◆ **Work to be completed**: Restate the listing below word for word. No picture belongs in the result.

◆ **Dataset content**:
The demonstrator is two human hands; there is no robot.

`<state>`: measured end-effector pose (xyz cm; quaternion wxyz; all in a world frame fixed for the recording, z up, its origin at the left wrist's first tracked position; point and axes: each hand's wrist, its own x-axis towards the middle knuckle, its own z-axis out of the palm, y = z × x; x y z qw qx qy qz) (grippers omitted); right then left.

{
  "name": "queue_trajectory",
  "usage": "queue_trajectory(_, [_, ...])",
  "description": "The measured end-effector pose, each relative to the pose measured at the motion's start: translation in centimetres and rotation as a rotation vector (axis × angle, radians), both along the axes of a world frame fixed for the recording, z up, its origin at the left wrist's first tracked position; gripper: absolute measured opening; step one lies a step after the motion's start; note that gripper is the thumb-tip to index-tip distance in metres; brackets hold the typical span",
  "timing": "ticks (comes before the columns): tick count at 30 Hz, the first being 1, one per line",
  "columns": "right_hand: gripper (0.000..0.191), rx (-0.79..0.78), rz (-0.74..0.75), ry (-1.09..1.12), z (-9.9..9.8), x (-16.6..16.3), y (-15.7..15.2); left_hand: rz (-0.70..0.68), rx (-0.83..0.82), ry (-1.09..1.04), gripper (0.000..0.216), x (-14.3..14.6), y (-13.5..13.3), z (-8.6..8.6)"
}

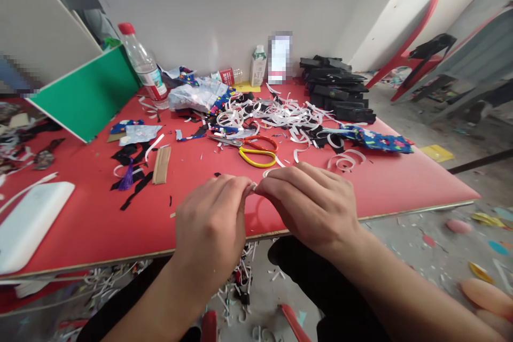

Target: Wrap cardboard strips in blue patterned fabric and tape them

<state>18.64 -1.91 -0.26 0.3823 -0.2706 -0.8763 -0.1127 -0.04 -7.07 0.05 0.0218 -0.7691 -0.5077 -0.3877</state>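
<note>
My left hand (212, 219) and my right hand (312, 206) meet above the table's front edge, fingers closed in a pinch. Between the fingertips shows a small whitish piece (253, 186); the fingers cover most of it, and its kind cannot be made out. Just beyond lie scissors (242, 144) with one red and one yellow handle loop, blades pointing left. Behind them spreads a tangle of curled white strips (280, 112). A blue flowered fabric piece (377, 138) rests to the right. On the left are a tan strip (161, 165) and a purple tassel (127, 176).
The red table (401, 181) stands against a wall. A bottle (148, 72), a carton (258, 65), a phone (280, 59) and a stack of black folded pieces (336, 88) line its back. A green board (88, 93) stands left, near a white rounded object (34, 224). Scraps litter the floor.
</note>
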Motion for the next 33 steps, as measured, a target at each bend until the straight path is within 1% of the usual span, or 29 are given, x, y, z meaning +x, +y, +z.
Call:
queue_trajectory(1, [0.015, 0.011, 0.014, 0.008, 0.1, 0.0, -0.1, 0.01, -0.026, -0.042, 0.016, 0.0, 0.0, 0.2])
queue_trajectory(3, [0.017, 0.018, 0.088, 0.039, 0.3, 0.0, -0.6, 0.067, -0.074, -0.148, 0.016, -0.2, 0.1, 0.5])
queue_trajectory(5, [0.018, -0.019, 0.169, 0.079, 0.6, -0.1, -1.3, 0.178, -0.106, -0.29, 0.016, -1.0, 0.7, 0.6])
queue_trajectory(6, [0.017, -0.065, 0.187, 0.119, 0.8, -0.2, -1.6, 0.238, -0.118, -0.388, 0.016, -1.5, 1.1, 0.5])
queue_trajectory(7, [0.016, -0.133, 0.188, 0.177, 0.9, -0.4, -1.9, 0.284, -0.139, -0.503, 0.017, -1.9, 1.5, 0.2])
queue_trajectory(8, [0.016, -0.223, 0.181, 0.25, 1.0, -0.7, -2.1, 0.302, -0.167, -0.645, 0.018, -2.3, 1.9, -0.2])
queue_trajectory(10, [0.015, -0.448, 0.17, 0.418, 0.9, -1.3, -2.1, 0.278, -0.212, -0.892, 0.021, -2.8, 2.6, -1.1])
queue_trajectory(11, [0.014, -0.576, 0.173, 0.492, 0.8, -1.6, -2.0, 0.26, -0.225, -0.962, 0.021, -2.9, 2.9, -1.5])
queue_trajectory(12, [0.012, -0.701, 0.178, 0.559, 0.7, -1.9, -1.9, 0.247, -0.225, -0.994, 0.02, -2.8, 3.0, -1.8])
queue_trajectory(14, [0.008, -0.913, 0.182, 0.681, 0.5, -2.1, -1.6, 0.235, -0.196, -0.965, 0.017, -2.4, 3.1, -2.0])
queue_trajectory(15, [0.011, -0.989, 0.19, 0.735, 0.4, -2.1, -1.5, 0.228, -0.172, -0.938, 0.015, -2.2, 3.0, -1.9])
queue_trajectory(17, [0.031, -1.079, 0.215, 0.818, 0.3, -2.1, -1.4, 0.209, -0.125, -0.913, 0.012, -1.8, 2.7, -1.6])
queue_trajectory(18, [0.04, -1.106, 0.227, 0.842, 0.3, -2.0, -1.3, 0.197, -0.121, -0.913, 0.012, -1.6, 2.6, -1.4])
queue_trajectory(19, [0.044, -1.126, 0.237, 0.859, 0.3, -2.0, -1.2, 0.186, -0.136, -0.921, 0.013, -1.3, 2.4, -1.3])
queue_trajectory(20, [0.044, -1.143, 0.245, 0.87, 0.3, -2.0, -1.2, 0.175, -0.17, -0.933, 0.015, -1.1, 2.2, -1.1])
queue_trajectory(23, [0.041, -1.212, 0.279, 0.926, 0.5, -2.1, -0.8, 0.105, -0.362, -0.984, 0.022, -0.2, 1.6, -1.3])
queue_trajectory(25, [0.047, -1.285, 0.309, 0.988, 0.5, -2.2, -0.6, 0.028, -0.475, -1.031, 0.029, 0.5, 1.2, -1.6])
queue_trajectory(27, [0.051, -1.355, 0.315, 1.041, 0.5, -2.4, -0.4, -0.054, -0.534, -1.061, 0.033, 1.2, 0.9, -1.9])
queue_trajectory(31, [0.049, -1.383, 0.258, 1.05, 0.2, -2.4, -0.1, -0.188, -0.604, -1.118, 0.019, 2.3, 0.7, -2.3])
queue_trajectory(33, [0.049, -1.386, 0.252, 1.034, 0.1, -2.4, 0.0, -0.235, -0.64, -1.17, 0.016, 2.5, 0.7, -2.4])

◆ **Answer space**:
The demonstrator is two human hands; there is no robot.

`<state>`: measured end-effector pose (xyz cm; quaternion wxyz; all in a world frame fixed for the recording, z up, its origin at the left wrist's first tracked position; point and axes: each hand's wrist, its own x-axis towards the middle knuckle, its own z-axis out of the palm, y = z × x; x y z qw qx qy qz) (grippers omitted); right then left.

{
  "name": "queue_trajectory",
  "usage": "queue_trajectory(_, [_, ...])",
  "description": "The measured end-effector pose, each relative to the pose measured at the motion's start: translation in centimetres and rotation as a rotation vector (axis × angle, radians), both along the axes of a world frame fixed for the recording, z up, its origin at the left wrist's first tracked position; gripper: absolute measured opening; step one lies a step after the motion's start; note that gripper is the thumb-tip to index-tip distance in metres; brackets hold the typical span",
  "timing": "ticks (comes before the columns): tick count at 30 Hz, the first being 1, one per line",
  "columns": "right_hand: gripper (0.000..0.191), rx (-0.79..0.78), rz (-0.74..0.75), ry (-1.09..1.12), z (-9.9..9.8), x (-16.6..16.3), y (-15.7..15.2); left_hand: rz (-0.70..0.68), rx (-0.83..0.82), ry (-1.09..1.04), gripper (0.000..0.216), x (-14.3..14.6), y (-13.5..13.3), z (-8.6..8.6)"
}


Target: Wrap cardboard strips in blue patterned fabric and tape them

<state>18.64 -1.91 -0.26 0.3823 -0.2706 -0.8763 -0.1127 -0.04 -7.07 0.05 0.0218 -0.7691 -0.5077 -0.3877</state>
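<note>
My left hand (212, 219) and my right hand (312, 206) meet above the table's front edge, fingers closed in a pinch. Between the fingertips shows a small whitish piece (253, 186); the fingers cover most of it, and its kind cannot be made out. Just beyond lie scissors (242, 144) with one red and one yellow handle loop, blades pointing left. Behind them spreads a tangle of curled white strips (280, 112). A blue flowered fabric piece (377, 138) rests to the right. On the left are a tan strip (161, 165) and a purple tassel (127, 176).
The red table (401, 181) stands against a wall. A bottle (148, 72), a carton (258, 65), a phone (280, 59) and a stack of black folded pieces (336, 88) line its back. A green board (88, 93) stands left, near a white rounded object (34, 224). Scraps litter the floor.
</note>
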Motion for the next 33 steps, as measured, a target at each bend until the straight path is within 1% of the usual span, or 29 are given, x, y, z meaning +x, +y, +z.
Call:
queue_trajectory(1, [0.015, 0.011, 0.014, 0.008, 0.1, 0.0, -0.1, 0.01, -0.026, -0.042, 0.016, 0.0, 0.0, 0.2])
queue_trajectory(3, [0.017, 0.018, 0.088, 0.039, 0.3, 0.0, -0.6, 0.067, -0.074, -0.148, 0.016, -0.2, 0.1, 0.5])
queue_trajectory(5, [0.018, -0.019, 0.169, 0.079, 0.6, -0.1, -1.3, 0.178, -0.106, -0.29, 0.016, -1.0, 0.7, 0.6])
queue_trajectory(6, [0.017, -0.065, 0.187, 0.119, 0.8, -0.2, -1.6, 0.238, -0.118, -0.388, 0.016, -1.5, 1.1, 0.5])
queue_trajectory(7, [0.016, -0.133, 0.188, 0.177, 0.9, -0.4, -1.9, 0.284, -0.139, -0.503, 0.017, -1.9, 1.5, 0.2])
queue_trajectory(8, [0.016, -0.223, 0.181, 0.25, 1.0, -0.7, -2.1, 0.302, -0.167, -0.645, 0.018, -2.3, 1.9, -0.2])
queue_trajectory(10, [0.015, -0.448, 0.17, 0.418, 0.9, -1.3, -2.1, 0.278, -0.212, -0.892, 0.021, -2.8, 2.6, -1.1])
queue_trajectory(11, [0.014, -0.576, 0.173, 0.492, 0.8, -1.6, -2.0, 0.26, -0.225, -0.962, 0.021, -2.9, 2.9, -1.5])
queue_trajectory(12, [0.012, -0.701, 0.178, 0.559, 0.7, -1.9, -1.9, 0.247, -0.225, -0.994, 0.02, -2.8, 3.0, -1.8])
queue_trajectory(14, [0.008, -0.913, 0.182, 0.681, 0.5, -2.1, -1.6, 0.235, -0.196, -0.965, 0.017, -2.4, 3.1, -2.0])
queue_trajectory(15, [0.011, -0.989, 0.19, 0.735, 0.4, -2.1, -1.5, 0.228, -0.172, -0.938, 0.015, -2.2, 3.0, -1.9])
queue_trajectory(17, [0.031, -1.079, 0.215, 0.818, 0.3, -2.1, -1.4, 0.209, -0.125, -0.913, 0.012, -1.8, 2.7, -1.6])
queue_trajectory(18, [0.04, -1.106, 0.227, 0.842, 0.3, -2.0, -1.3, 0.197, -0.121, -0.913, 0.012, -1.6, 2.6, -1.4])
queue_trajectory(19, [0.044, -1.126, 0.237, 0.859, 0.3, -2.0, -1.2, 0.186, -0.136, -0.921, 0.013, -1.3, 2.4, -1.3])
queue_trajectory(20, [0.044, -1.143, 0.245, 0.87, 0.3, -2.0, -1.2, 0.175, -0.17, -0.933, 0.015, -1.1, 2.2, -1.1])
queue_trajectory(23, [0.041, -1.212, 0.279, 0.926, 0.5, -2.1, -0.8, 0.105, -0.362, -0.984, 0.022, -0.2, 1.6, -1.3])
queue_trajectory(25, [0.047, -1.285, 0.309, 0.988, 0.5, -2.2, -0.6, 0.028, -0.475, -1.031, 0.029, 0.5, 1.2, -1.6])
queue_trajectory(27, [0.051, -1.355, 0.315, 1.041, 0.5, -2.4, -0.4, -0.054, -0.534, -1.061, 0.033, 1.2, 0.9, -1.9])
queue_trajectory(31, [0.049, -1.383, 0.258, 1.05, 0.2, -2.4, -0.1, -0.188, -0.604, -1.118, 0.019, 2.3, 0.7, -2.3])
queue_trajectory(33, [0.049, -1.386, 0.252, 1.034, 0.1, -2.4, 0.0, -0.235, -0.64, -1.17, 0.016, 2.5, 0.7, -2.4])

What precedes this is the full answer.